Internal Representation

fix256 is stored internally as a 256-bit two's complement integer, representing the value multiplied by 2^128. The 4 64-bit limbs are ordered little-endian: - limb[0]: Fractional bits 0-63 - limb[1]: Fractional bits 64-127 - limb[2]: Integer bits 0-63 - limb[3]: Integer bits 64-127 (includes sign bit)

Declaration

You can declare fix256 variables using literal syntax or via explicit conversion functions:

// Using literal suffix
fix256:pi = 3.1415926535fix256;
fix256:negative = -10.5fix256;

// From integers
fix256:a = fix256_from_int(10);
fix256:b = fix256_from_int(-42);

// From floats (note: conversion from float imports float non-determinism at the boundary)
fix256:c = fix256_from_float(3.0);

Arithmetic Operations

All arithmetic operations are fully deterministic and handle overflow, underflow, and errors safely.

fix256:sum = a + b;
fix256:diff = a - b;
fix256:prod = a * b;
fix256:quot = a / b;
fix256:rem = a % b;

Comparison Operators

fix256 supports standard signed comparison operations. Note that comparisons involving the ERR sentinel follow sticky error semantics (see Error Handling below).

if (a == b) { /* Equality */ }
if (a != b) { /* Inequality */ }
if (a < b)  { /* Less than */ }
if (a <= b) { /* Less than or equal */ }
if (a > b)  { /* Greater than */ }
if (a >= b) { /* Greater than or equal */ }

Bitwise Operations

Bitwise operations operate on the underlying 256-bit representation.

// Shifts operate on the entire 256-bit value
fix256:shifted_left = a << 1;   // Equivalent to multiplying by 2
fix256:shifted_right = a >> 1;  // Arithmetic shift right (preserves sign)

Math Intrinsics

fix256:f = fix256_floor(a);    // Round towards negative infinity
fix256:t = fix256_trunc(a);    // Truncate fractional part (round towards zero)

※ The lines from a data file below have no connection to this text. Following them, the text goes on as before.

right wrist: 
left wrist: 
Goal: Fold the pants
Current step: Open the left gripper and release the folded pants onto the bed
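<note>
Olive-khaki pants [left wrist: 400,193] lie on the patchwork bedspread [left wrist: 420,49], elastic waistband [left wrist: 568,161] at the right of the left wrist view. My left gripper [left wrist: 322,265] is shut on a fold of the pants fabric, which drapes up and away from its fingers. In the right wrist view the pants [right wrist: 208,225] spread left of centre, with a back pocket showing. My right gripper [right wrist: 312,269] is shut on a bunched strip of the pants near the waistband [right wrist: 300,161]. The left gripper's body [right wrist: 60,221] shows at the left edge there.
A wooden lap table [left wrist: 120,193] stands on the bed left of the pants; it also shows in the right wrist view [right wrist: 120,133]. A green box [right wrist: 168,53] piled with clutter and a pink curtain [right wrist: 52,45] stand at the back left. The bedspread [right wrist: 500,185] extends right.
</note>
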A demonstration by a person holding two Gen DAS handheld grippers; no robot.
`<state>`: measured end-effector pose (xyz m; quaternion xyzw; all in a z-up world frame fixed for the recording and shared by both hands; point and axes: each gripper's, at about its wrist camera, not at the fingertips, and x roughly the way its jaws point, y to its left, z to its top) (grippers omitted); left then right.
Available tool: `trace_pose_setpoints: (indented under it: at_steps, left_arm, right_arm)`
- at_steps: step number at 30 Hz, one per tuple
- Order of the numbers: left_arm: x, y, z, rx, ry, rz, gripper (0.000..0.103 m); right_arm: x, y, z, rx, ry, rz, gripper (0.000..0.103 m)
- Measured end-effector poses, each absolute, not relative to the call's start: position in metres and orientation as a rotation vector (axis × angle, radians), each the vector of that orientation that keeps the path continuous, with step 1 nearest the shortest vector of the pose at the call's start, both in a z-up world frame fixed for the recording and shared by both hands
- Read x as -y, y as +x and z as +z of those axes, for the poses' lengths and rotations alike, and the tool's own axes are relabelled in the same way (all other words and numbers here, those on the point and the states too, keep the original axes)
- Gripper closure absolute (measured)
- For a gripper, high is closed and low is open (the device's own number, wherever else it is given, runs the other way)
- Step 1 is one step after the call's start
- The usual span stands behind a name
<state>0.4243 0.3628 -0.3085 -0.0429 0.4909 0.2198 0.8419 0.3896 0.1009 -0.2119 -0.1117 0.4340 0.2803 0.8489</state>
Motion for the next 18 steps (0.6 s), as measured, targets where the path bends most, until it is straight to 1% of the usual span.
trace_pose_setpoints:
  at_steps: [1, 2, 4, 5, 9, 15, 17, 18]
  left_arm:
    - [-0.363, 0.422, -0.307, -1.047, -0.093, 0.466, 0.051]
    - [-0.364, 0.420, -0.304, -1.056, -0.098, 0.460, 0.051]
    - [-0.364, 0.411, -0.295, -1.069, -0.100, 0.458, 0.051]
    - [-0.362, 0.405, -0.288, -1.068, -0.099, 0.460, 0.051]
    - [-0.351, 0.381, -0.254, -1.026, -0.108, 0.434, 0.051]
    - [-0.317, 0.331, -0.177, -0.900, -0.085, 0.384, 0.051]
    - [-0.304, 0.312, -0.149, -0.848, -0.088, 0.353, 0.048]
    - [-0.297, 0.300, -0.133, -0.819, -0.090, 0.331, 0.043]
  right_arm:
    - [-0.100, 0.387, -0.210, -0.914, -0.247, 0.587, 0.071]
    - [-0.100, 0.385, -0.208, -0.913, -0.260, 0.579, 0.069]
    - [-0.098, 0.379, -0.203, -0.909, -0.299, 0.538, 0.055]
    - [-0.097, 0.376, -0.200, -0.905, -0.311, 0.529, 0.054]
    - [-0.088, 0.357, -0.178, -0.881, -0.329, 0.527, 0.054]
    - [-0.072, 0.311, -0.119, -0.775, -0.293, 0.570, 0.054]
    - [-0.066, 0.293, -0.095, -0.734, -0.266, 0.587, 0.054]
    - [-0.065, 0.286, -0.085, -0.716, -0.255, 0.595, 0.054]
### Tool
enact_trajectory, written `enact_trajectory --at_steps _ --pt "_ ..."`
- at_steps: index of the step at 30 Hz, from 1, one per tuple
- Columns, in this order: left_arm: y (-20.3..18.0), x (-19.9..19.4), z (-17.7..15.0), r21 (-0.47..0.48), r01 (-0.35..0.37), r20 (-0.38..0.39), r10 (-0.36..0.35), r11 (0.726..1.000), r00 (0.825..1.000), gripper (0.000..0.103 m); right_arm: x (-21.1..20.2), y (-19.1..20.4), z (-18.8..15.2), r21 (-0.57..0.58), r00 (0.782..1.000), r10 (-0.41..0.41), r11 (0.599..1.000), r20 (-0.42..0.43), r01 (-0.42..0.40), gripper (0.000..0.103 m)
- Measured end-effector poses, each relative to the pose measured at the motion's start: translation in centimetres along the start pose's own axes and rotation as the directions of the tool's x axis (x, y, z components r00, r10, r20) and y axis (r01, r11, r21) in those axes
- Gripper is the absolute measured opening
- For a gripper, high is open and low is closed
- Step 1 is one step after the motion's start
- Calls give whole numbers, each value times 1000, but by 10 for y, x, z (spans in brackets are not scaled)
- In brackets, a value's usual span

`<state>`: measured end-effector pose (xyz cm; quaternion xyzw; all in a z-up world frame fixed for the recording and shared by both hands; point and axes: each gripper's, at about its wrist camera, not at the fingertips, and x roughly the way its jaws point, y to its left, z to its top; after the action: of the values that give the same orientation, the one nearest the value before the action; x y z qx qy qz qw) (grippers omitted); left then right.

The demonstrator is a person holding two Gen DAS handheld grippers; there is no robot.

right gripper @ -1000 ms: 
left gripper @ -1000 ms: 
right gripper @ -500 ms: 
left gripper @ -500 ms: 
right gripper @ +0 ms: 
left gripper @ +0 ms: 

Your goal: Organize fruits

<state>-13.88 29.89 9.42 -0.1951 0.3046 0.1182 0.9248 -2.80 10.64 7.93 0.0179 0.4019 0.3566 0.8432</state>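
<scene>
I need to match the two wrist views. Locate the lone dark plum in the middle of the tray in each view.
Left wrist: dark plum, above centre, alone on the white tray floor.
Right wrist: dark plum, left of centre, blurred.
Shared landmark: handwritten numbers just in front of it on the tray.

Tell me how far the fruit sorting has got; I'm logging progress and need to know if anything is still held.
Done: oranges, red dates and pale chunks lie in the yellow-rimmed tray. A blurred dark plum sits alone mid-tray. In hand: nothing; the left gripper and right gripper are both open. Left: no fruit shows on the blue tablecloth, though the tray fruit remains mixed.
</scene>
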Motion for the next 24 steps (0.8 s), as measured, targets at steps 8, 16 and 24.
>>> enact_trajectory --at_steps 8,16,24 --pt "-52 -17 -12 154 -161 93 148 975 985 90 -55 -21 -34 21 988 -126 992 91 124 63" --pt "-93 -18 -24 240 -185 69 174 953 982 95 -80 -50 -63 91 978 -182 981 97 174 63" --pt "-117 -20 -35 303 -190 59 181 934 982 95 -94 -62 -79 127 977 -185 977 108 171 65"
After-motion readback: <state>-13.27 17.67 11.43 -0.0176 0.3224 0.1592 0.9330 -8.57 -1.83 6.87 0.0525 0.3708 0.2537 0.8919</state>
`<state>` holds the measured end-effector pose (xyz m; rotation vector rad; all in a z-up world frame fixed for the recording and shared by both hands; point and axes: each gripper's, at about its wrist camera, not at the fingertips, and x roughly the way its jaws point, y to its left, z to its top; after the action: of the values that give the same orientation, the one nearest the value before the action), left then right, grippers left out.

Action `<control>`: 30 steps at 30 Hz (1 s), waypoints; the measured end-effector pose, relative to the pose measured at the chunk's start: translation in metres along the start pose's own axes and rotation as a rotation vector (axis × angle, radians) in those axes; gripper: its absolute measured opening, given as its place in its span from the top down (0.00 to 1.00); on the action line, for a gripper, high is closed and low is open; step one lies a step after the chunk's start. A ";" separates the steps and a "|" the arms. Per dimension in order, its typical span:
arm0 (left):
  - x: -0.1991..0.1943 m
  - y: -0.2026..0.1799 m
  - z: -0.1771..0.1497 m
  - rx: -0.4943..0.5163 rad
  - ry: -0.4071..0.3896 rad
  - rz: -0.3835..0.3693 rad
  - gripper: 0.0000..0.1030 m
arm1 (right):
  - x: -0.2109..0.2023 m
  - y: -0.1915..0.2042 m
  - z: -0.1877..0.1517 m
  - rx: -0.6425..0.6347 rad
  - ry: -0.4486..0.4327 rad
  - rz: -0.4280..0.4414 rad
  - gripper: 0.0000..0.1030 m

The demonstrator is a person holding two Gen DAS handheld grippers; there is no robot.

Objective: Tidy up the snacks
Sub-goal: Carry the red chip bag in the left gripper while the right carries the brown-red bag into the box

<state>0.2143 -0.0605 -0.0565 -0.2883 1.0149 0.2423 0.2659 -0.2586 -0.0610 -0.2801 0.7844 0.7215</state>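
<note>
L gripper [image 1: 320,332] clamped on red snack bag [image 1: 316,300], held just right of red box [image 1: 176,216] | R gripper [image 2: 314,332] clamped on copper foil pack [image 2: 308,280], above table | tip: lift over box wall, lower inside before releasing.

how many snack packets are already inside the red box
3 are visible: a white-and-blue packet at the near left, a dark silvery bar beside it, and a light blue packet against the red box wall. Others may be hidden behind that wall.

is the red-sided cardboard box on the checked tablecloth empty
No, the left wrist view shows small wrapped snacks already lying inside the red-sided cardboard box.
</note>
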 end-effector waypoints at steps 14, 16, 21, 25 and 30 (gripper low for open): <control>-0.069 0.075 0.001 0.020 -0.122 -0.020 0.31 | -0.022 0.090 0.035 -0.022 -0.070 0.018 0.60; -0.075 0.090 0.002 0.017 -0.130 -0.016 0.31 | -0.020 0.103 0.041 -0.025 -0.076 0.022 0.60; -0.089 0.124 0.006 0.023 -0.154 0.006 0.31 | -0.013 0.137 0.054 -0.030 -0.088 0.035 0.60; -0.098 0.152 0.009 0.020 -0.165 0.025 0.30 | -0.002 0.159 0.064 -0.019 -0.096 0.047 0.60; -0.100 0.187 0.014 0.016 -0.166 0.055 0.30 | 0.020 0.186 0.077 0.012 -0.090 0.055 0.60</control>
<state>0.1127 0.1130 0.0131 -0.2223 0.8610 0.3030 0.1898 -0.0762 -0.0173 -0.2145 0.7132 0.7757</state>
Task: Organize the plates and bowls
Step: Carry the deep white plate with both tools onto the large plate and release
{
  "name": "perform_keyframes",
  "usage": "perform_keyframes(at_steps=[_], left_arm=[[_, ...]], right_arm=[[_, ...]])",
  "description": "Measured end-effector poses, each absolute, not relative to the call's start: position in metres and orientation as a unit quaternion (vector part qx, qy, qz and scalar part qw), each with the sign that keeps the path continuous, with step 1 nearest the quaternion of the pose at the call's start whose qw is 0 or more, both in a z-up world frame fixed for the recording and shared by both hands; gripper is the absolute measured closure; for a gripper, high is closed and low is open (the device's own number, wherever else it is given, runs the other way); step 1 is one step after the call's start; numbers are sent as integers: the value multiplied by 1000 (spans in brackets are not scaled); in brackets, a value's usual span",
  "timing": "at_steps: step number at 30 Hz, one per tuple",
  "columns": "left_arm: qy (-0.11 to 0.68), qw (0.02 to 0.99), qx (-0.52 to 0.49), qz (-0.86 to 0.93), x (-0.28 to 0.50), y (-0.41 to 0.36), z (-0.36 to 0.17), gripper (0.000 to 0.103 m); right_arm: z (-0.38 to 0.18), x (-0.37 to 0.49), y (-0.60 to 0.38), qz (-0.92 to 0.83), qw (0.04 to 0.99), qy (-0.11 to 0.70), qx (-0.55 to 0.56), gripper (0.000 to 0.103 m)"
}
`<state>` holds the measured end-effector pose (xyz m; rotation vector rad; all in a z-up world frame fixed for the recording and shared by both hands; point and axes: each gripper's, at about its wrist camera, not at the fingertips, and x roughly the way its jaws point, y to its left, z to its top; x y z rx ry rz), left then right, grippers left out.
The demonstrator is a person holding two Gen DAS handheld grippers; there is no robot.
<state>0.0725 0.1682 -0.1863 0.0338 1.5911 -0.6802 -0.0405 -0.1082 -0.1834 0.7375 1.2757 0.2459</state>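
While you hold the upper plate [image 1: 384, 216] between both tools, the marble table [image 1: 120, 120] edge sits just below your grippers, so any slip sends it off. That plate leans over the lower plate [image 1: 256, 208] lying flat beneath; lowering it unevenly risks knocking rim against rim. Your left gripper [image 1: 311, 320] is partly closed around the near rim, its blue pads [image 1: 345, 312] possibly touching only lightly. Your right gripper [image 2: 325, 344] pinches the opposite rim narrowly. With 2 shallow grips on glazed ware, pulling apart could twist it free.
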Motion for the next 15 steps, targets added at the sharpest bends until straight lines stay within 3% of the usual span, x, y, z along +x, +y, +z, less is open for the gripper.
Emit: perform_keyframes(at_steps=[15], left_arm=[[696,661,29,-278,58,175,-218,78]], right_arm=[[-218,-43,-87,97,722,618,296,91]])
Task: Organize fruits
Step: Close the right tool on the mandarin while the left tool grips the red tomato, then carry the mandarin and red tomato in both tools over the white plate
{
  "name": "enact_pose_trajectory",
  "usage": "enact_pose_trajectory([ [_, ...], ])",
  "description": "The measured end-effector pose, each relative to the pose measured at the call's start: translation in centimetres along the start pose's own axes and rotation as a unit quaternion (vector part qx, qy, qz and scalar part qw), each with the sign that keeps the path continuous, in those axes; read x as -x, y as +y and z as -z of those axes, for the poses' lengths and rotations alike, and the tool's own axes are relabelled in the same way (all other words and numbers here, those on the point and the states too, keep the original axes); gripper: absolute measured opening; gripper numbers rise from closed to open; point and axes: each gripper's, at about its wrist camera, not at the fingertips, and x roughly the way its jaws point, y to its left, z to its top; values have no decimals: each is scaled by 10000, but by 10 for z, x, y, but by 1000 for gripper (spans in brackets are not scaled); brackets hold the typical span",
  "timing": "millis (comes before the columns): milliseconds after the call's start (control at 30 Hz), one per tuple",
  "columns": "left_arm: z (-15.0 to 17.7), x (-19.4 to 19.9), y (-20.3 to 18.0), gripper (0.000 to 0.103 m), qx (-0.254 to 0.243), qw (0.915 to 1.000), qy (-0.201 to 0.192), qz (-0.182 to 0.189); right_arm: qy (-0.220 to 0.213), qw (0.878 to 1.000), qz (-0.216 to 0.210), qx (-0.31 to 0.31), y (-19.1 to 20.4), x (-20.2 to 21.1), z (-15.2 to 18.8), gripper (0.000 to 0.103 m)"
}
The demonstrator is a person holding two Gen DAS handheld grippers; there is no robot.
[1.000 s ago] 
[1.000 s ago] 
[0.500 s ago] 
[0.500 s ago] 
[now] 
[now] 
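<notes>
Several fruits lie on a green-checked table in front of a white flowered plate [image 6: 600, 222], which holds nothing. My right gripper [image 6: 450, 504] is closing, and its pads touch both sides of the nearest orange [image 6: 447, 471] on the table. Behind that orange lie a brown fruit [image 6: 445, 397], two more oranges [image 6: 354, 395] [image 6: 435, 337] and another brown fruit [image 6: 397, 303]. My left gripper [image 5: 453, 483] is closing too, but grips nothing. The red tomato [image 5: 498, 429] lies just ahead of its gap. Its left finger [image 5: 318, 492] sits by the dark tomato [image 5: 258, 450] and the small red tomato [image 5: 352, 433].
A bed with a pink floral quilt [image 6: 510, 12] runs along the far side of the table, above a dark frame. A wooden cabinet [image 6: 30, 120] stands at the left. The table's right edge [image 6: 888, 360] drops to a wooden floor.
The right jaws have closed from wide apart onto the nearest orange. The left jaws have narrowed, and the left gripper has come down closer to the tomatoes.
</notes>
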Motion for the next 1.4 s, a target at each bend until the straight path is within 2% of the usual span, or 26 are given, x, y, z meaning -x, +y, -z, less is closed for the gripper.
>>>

Error Handling & The ERR Sentinel

fix256 employs a sticky ERR sentinel to indicate invalid operations without crashing the program (Undefined Behavior).

What is ERR? The ERR sentinel is the minimum signed 256-bit value: limb[3] = 0x8000000000000000, with all other limbs set to 0. It cannot be produced by valid arithmetic.

Triggers for ERR: - Division by zero (a / 0ERR) - Arithmetic overflow (fix256_MAX() + 1ERR) - Arithmetic underflow (subtracting beyond minimum valid value → ERR)

Sticky Propagation: If any operand is ERR, the result of the operation is ERR. This ensures errors are not silently absorbed.

fix256:bad = a / 0;          // bad is ERR
fix256:worse = bad + 10;     // worse is ERR

Checking for ERR: Since ERR represents an invalid state, it follows TBB identity rules: - ERR == ERR evaluates to false - ERR != ERR evaluates to true - ERR < x evaluates to true for any valid x (as it is the minimum representable value)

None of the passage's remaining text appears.